Mit dem damaligen Finanzvorstand Helmut Perlet, der später an die Spitze des Aufsichtsrats rücken sollte, arbeitete Tewes-Kampelmann sechs Jahre eng zusammen, um dann die Übergabe an dessen Nachfolger und heutigen Vorstandschef Oliver Bäte zu unterstützen. „Ich hatte relativ viel zu Kapitalmanagement und Risiko gearbeitet“, erinnert sich Tewes-Kampelmann. Seine Überlegung sei gewesen: „Man kann mit Rückversicherung noch mehr Kapitalmanagement machen.“

Der logische Schritt: Im Jahr 2012 wechselte Tewes-Kampelmann als Finanzvorstand zur Allianz Re, die für die Gruppe die Rückversicherung orchestriert – und trieb die Idee, Kapitalmanagement zu betreiben, weiter voran. Dies sei nach einiger Zeit etwas mehr als ein Hobby gewesen, erzählt Tewes-Kampelmann. Daher habe er es vier Jahre später zu seiner Hauptaufgabe gemacht.

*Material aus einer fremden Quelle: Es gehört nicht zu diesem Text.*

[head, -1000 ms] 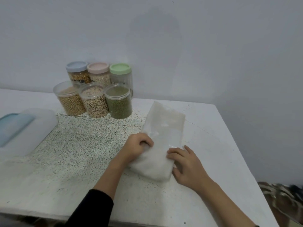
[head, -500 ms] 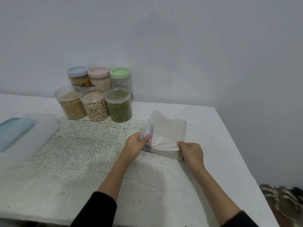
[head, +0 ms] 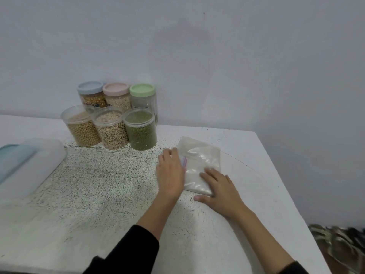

Für die Führung der Allianz-Gesellschaft Resolution Management sei er in die USA gegangen, um dort die Altlasten von Fireman’s Fund und ehemaligen AGCS-Gesellschaften abzubauen. Ein langweiliges Zahlendrehergeschäft? Keineswegs. Er scherze gerne, so Tewes-Kampelmann: „Das ist der Stoff, aus dem Filme gemacht werden.“

Für die Menschen da

Tatsächlich haben sich erfolgreichen Hollywoodfilme wie „Erin Brockovich“ ähnlicher Sujets angenommen. Leider würden die Akteure auf der Finanzseite manchmal als Bösewicht dargestellt, sagt Tewes-Kampelmann. Dies entspreche aber nicht den Tatsachen: „Die Wirklichkeit bei solchen komplexen Schaden- und Streitfällen sieht oft anders aus.“

Versicherungen seien nicht die Bösen, die Geschädigten das Geld vorenthalten wollten: „Bei unserem aktiven Schadenmanagement des Run-off-Portfolios von Fireman’s Fund bemühen wir uns zum Beispiel immer um Lösungen, die auch im Interesse des Geschädigten sind.“ So habe zum Beispiel auf das Einwirken der Allianz hin ein Patient, der lange Zeit ohne entsprechende Indikation mit Opiaten behandelt worden sei – also mit Schmerzmitteln für Schwersterkrankte –,  durch den Wechsel auf einen anderen Behandlungsplan nach seinen eigenen Worten „sein Leben zurückgewonnen“.

Den Anspruch, für die Menschen da zu sein, verkörpert Tewes-Kampelmann tatsächlich. Er gehört einer Führungsgeneration in der Allianz an, die zwar Zahlen und Finanzen zugetan ist, aber darüber hinauszublicken vermag. Die Beförderung zum CEO ist die Anerkennung dafür.